Dixième lors de l’individuel des Jeux, Johannes Dale-Skjevdal va dans le sens de Karoline Knotten : « Nous avons beaucoup pleuré, mais maintenant nous pouvons essayer de porter sur les courses l’énergie positive que Sivert Guttorm incarnait. Il aimait vraiment le biathlon et la nature. Ces JO à Anterselva, nous sommes au cœur du biathlon et d’une nature splendide. À nous de tenter de vivre la vie qu’il aurait vécue. » Une attitude qui sourit à Johan-Olav Botn, victorieux de l’épreuve individuelle, prêt à briller à nouveau lors du sprint vendredi.

Avant les Jeux à Anterselva, les Norvégiens sont retournés de manière symbolique s’entraîner à Lavazè, à l’hôtel où Sivert Bakken est décédé le 23 décembre. « Après s’être beaucoup soutenus, nous avons essayé de nous amuser lors de notre retour à Lavazè, dans le but de nous préparer au mieux pour ces Jeux », explique Martin Uldal. Malgré sa 13e place lors de l’individuel, il était en larmes en zone d’interview, prouvant à quel point le bonheur de Botn était contagieux pour le groupe.

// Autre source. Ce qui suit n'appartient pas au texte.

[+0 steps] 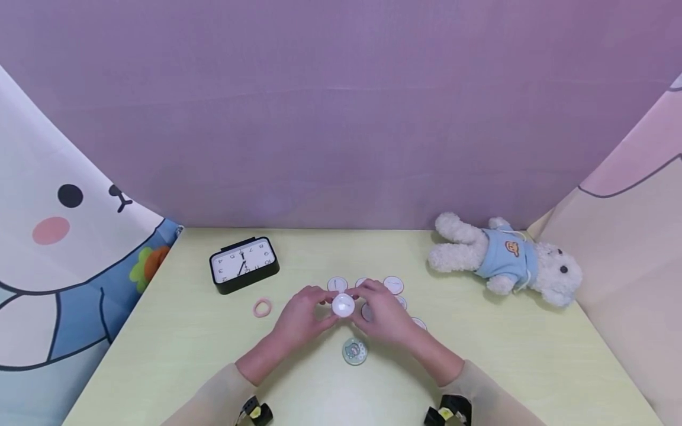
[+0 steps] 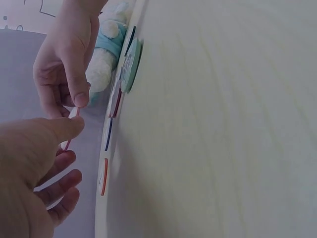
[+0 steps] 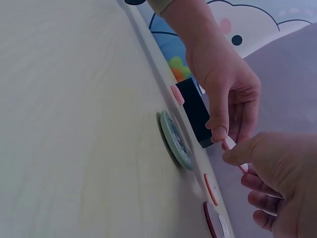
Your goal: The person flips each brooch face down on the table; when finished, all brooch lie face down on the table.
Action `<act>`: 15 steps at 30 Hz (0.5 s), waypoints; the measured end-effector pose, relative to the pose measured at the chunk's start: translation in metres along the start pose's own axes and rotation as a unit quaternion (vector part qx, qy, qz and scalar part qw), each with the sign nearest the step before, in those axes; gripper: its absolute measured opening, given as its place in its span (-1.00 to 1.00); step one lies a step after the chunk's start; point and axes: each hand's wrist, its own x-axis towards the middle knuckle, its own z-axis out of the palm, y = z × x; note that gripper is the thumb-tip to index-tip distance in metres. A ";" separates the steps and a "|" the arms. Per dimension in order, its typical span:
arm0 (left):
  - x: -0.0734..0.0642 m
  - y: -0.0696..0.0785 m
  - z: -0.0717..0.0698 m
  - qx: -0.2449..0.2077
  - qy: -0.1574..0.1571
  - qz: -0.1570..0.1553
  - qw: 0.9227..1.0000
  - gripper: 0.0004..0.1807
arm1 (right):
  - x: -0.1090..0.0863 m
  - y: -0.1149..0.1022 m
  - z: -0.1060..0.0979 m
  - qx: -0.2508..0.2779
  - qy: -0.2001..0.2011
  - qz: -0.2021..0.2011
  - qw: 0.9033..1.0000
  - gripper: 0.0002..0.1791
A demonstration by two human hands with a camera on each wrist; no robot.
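Note:
My left hand (image 1: 301, 316) and right hand (image 1: 385, 313) meet over the middle of the table, pinching a small white round disc (image 1: 343, 305) from opposite sides. In the left wrist view the left thumb and the right thumb lie at the edge of this disc (image 2: 74, 113), which shows a thin reddish rim, raised off the table. Several similar white discs (image 1: 393, 285) lie flat around and behind the right hand, some partly hidden by it. Nearer to me rests a larger green round disc (image 1: 354, 351) with a cartoon picture on top.
A black-framed clock (image 1: 245, 266) lies at the back left, its numerals upside down to me. In front of it is a small pink ring (image 1: 256, 310). A white plush toy in a blue shirt (image 1: 492, 254) lies at the back right, near the purple backdrop (image 1: 341, 130).

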 end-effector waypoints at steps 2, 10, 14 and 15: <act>0.000 -0.001 0.001 0.013 -0.010 -0.005 1.000 -0.58 | 0.001 -0.001 0.002 -0.011 -0.002 -0.001 1.000 -0.57; 0.002 -0.004 0.004 0.042 -0.057 -0.026 0.997 -0.61 | 0.004 -0.004 0.011 -0.057 -0.015 -0.004 0.998 -0.58; 0.003 -0.006 0.007 0.050 -0.071 -0.030 0.996 -0.60 | 0.004 -0.004 0.014 -0.083 -0.038 0.017 0.996 -0.55; 0.004 -0.007 0.008 0.051 -0.073 -0.031 0.996 -0.60 | 0.005 -0.004 0.015 -0.085 -0.042 0.021 0.995 -0.54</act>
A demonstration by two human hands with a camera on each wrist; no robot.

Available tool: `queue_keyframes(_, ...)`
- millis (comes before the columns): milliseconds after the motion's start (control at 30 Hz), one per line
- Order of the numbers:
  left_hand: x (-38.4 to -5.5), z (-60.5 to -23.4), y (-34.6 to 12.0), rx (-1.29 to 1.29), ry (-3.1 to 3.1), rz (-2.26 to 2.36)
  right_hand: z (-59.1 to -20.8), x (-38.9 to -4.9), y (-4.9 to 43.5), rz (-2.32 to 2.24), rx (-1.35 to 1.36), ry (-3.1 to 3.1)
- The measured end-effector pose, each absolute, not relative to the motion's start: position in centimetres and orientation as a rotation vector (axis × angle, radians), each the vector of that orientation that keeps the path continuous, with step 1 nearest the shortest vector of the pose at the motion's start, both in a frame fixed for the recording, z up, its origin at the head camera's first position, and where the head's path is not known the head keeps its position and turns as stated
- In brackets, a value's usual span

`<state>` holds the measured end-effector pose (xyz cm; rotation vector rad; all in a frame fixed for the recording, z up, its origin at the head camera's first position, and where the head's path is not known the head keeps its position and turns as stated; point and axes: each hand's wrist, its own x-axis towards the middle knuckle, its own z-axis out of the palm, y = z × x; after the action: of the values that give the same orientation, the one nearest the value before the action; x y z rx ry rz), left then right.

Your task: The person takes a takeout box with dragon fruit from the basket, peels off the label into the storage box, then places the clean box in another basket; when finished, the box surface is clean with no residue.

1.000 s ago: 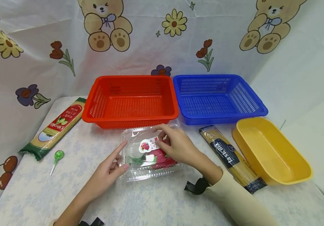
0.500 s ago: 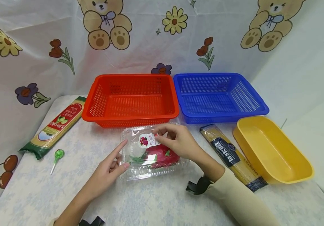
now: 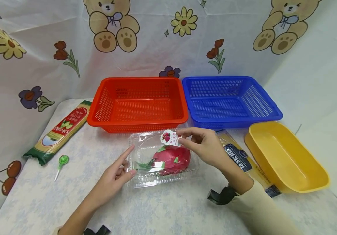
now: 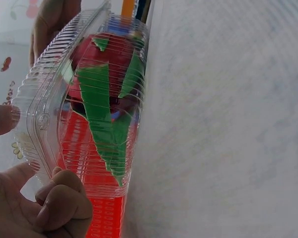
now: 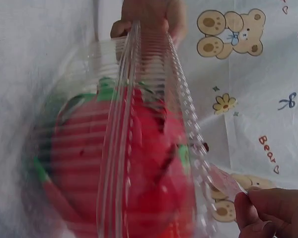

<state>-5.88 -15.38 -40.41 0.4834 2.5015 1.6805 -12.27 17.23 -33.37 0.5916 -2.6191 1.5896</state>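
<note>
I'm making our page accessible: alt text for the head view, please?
A right hand pinches a small fruit sticker over a clear plastic box holding a red dragon fruit, while the left hand touches the box's left side. Behind stand a red basket and a blue basket; a green lollipop is to the left, a yellow tub to the right.

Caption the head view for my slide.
Left hand touching a clear box with dragon fruit inside, right hand pinching a white label.

It's a cloth-walled indoor corner we're looking at, home or studio impossible to tell: printed bears (image 3: 112,29) and flowers (image 3: 184,22) cover the hanging fabric (image 3: 145,62) behind and beside a pale, blue-mottled desk (image 3: 162,209)
</note>
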Motion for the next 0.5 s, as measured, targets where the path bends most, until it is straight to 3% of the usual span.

La « très bonne série Netflix » de Sturla Laegreid

« C’est incroyablement émouvant de le voir gagner, compte tenu de tout ce que nous avons traversé », reprend Martin Uldal, qui a spontanément enlacé son ami sur la ligne d’arrivée mardi. « Il mérite tellement ce moment. Voir Botn gagner aujourd’hui, c’est sans doute l’une des expériences les plus puissantes de ma carrière sportive. » Comme un réconfortant happy ending d’un récit de cinéma américain. « Ce moment est très spécial, insiste Vetle Christiansen. En tant qu’équipe, je pense que nous avons affronté des épreuves terribles. Et voir que c’est Johan qui « clôture cette histoire », c’est incroyable pour la mémoire de Sivert. »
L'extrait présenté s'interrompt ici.